I admired the optimism with which Dudley confronted every new pair of shoes that paused at his station. Whatever their condition, he imagined the best for them, remedying their abuses with an armoury of brushes, waxes, creams and spray cleaners. He knew it was not evil that led people to go for eight months without applying even an all-purpose clear cream polish. He was like a kindly dentist who, on bringing down the ceiling-mounted halogen lamp and asking new patients to open their mouths ('Let's have a look in here, shall we?’), remains aware of how complicated lives can become and so how easily people may give up flossing their teeth while they try to save their companies or minister to a dying parent.
Though he was being paid to shine shoes, he knew that his real mission was psychological. He understood that people rarely have their shoes cleaned at random: they do so when they want to draw a line under the past, when they hope that an outer transformation may be a spur to an inner one…
Kay Ryan - Iyengar II, Aug 18
I loved the imagery of this piece from our former US Poet Laureate 2008-2010. Do we always understand, ever understand what we organize our lives around? Internally and externally?
Odd Blocks
Every Swiss-village
calendar instructs
as to how stone
gathers the landscape
around it, how
glacier-scattered
thousand-ton
monuments to
randomness become
fixed points in
finding home.
Order is always
starting over.
And why not
also in the self,
the odd blocks,
all lost and left,
become first facts
toward which later
a little town
looks back?
Clouds
My husband and local artist/architect, Tom Easterson-Bond, designed these Social Distancing Clouds. Using the same field marking paint you might remember from school sports, the Clouds are installed at Alto Park, near the pool. A perfect place for a socially distanced visit with a friend. He was inspired by a similar project at Dolores Park in San Francisco and the work of Georgia O’Keefe. Financial and even more important, institutional support was provided by a local, women-owned, business Falling Colors. Their staff also volunteered to do the bulk of the installation last Sunday. The City of Santa Fe approved the project as part of an effort to safely occupy and enhance our outdoor community spaces during the Pandemic. Awesome! Thank you to all!
HeeDuk Ra - Iyengar II, Aug 13
By a contemporary Korean woman, this whole piece is one long beautiful sentence, that spoke to me about life these days and Yoga always. Here’s a fragment.
The Crucial Moment
I’ve always known how to shake in the wind how to make noise in the rain how to turn into beautiful hues in the autumn sunlight but fulfilling the life of a leaf depends on how to fall not where to fall and even after falling it doesn’t mean I’m not a leaf even though it seems I’m summoned by the wind it doesn’t mean I rely on coincidence and at least I know how to land…
Patanjali’s Yoga Sutras -August 11
Sutra II.46 - stihirasukham asanam The posture should be steady and relaxed. - trans.

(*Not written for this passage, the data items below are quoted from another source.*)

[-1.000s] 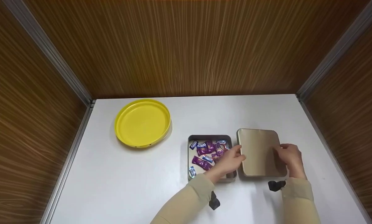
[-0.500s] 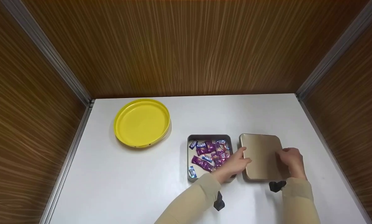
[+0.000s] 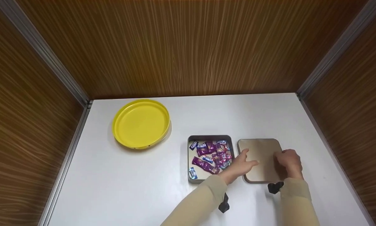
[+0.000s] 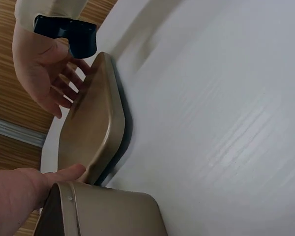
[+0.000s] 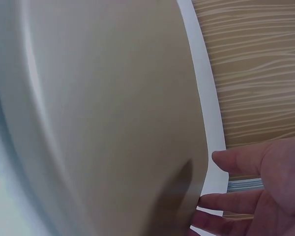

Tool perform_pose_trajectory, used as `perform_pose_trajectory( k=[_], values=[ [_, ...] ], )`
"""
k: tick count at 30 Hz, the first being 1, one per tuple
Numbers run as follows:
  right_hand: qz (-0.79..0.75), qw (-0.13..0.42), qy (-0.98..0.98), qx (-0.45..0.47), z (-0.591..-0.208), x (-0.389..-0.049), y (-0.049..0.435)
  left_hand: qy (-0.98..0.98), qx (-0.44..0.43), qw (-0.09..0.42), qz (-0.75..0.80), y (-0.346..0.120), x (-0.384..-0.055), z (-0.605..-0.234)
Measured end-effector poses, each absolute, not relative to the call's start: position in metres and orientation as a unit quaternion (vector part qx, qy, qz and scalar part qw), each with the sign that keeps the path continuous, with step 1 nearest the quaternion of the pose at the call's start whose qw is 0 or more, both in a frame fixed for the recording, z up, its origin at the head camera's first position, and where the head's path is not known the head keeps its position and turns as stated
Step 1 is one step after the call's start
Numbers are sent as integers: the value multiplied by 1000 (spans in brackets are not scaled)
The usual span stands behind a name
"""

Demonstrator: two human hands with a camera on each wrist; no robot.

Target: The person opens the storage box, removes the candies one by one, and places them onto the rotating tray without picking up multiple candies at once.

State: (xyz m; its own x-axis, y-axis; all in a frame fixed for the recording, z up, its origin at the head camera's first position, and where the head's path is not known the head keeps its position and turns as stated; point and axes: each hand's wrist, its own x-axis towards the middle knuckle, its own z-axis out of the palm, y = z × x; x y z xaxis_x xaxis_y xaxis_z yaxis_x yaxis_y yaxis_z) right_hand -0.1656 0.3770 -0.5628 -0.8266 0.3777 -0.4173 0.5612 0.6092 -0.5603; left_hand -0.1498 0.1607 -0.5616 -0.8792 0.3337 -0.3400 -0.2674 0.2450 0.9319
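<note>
The metal lid point(image 3: 264, 157) is located at lower right of the head frame, beside the candy tin point(image 3: 202, 174). It is flanked by the left hand point(image 3: 239, 166) and the right hand point(image 3: 290, 160) (both unclenched, thumbs parted from fingers).

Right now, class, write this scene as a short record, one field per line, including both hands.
Surface: white table
Container: open rectangular metallic tin
Contents: purple and blue wrapped sweets
Right of tin: brownish-gold rectangular metallic lid
Far left: round yellow tray
Left hand: at lid's left edge, fingers spread
Right hand: at lid's right edge
</note>
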Motion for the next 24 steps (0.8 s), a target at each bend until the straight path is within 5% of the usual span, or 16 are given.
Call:
perform_pose_trajectory(
  k=[24],
  values=[
    [-393,145,865,276,-563,-171,373,789,20,241,565,164,-152,-555]
  ],
)
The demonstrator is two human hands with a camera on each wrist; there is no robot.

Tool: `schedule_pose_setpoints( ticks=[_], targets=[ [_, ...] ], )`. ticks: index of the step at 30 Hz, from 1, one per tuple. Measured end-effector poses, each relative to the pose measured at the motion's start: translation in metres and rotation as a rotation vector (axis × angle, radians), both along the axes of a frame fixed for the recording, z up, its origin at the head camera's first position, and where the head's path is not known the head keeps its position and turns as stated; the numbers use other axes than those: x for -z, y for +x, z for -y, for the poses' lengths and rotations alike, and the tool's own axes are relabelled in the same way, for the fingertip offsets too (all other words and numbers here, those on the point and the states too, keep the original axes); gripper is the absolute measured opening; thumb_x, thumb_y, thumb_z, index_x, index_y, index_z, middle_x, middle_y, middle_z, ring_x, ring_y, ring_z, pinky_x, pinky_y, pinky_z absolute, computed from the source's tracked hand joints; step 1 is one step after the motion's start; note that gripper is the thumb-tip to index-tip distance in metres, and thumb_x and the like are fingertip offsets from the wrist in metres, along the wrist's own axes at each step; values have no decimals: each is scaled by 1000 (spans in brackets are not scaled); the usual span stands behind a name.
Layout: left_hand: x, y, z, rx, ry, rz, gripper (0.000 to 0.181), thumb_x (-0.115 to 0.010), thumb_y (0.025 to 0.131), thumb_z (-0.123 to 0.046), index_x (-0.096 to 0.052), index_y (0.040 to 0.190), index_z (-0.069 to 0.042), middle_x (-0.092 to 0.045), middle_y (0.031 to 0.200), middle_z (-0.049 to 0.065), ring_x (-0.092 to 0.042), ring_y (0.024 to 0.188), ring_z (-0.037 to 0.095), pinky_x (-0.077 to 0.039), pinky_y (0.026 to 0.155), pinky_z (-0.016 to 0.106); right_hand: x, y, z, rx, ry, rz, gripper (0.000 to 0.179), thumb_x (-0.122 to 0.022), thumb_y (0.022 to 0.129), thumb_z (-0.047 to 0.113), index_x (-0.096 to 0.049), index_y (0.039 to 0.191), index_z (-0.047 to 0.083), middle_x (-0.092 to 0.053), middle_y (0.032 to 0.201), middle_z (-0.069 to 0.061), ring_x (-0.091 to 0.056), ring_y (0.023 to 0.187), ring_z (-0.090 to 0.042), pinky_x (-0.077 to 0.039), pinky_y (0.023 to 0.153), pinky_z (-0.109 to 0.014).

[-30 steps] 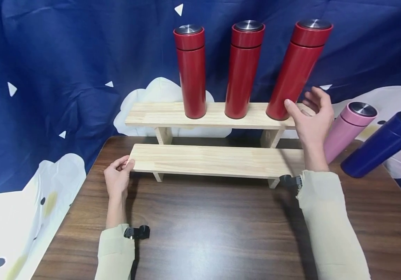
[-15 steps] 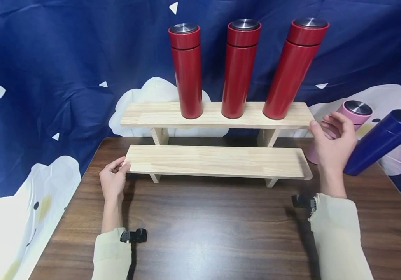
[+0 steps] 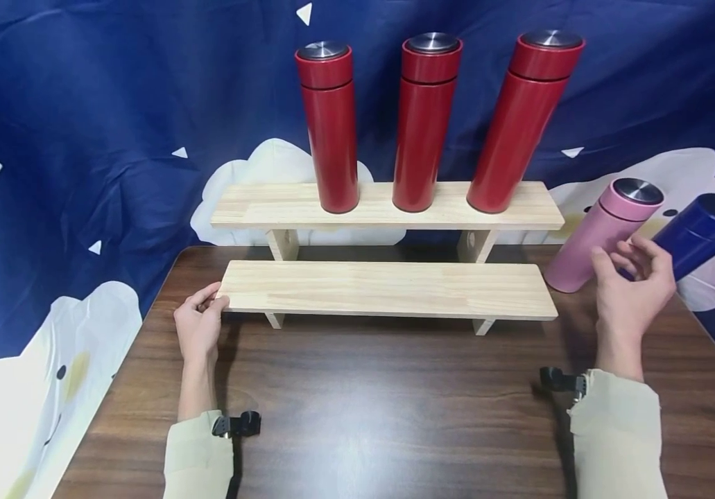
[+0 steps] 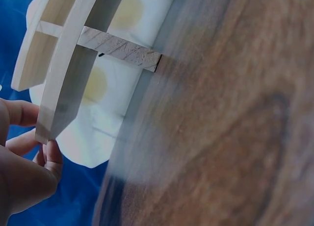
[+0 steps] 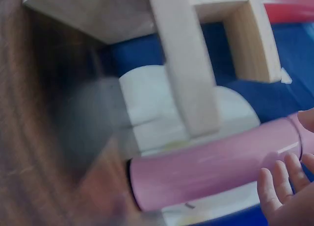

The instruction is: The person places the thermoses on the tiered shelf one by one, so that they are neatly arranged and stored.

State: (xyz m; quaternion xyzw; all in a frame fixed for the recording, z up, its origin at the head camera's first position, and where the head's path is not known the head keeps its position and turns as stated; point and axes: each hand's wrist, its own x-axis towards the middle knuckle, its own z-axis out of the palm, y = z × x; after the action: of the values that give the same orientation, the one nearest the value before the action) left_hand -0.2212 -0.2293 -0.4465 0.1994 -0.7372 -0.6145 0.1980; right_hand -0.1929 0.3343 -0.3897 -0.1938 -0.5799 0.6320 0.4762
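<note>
At the left end of the lower board of a two-tier wooden shelf (image 3: 388, 287), my left hand (image 3: 197, 326) pinches the corner; the left wrist view shows fingers on both faces of the board (image 4: 59, 88). My right hand (image 3: 634, 298) is beside a pink thermos (image 3: 600, 239), fingers relaxed and not wrapped around it. Whether the thumb touches the thermos, I cannot tell. Behind this hand a dark blue thermos (image 3: 703, 232) is partly hidden. Three red thermoses, left (image 3: 332, 132), middle (image 3: 427, 125) and right (image 3: 524, 125), stand on the upper board.
The shelf stands on a dark brown wooden table (image 3: 357, 402). A dark blue cloth (image 3: 114, 104) with white shapes hangs behind. Each wrist wears a small black camera, left (image 3: 238, 424) and right (image 3: 562, 381).
My right hand has left the right red thermos and moved right and down to the pink thermos. My left hand stays at the lower board's corner. The view has shifted slightly.
</note>
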Motion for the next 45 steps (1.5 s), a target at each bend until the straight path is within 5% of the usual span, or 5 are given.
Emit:
schedule_pose_setpoints(
  ticks=[16,33,45],
  targets=[
    [2,2,2,1,7,-9,37,-66,83,5,-72,119,5,-58,100,4,-51,86,9,-43,72,15,35,4,-14,-21,-115,99,49,-84,70,-8,-69,111,12,-63,110,-3,-62,92,-11,-47,86,-18],
    [1,2,2,-6,11,-2,37,-67,84,4,-72,120,4,-57,101,4,-50,88,10,-43,73,16,56,-3,-17,-81,-219,178,54,-87,68,-8,-68,114,13,-58,113,0,-58,95,-11,-48,68,-10],
    [0,0,0,6,27,12,37,-67,85,3,-71,122,4,-55,105,5,-51,91,11,-44,74,15,62,-14,-27,-91,-293,237,62,-88,68,-6,-64,120,16,-54,118,1,-56,103,-11,-48,70,-10]
  ],
)
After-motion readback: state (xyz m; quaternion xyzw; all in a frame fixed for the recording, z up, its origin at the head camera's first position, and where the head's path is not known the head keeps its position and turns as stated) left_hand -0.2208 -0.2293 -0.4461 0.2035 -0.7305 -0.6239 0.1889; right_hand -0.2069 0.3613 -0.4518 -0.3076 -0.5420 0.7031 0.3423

Rohit Mehta
I love this contemporary Indian translation of the Yoga Sutras. Here’s a bit more from the commentary about this first of three sutras about asana practice. “The posture that is steady and relaxed - sthira and sukha - is meant to give a certain dignity and grace to one’s bodily movements. It aims at imparting a proper gait and carriage to one’s body. Steadiness denotes strength or dignity in one’s carriage and bearing, while relaxation signifies grace.”